Forum
- First issue: March 1968; 58 years ago
- Company: Penthouse World Media
- Country: United Kingdom United States
- Language: English
- ISSN: 1043-0210
- OCLC: 19252232

= Penthouse Forum =

Erotic magazine

Penthouse Forum, sometimes simply Forum, is a British/American pornographic magazine published by Penthouse World Media, the parent company of the American magazine Penthouse.

==History and profile==
Penthouse Forum was started in March 1968 in the UK and featured letters, articles on health, medicine psychology and social relationships. Its subtitle was International Journal of Human Relations. The first American edition of Penthouse Forum was published in 1971 and became the fastest-growing national magazine by 1978. In the 1970s, Forum was one of the most-sold magazines in America. In 1996, Forum had 400,000 subscribers.

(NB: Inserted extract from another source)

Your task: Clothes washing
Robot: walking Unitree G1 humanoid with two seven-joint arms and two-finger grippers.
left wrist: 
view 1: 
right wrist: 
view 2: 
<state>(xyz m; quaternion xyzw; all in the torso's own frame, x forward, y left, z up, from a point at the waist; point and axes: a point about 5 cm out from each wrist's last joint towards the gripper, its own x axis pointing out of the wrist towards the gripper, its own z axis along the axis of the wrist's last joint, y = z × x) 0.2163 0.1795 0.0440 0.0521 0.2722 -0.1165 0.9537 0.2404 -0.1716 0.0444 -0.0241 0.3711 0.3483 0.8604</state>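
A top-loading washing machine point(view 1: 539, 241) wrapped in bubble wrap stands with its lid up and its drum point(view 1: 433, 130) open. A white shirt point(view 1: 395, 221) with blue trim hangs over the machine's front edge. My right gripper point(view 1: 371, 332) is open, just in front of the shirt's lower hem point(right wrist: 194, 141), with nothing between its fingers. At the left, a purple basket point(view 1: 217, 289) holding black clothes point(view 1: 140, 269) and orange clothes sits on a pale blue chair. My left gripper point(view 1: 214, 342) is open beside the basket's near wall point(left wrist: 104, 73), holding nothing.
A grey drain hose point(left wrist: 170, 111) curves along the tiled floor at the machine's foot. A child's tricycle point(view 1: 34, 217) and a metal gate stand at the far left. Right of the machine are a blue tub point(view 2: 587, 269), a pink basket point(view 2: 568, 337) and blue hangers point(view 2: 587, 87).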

The "letters" section of the magazine became popular, resulting in the creation of another Penthouse publication, Penthouse Letters.

==Notable contributors==
Many of the editorial staff and half of the letterwriters whose contributions were published were women.

Alastair Campbell, a journalist and Tony Blair's former director of communications, was a contributor to the magazine, as was Chad Varah, the founder of The Samaritans charity and an Anglican priest, who was a consultant on sex education for the magazine.

In July 2006 the rights to the British edition were licensed to Trojan Publishing.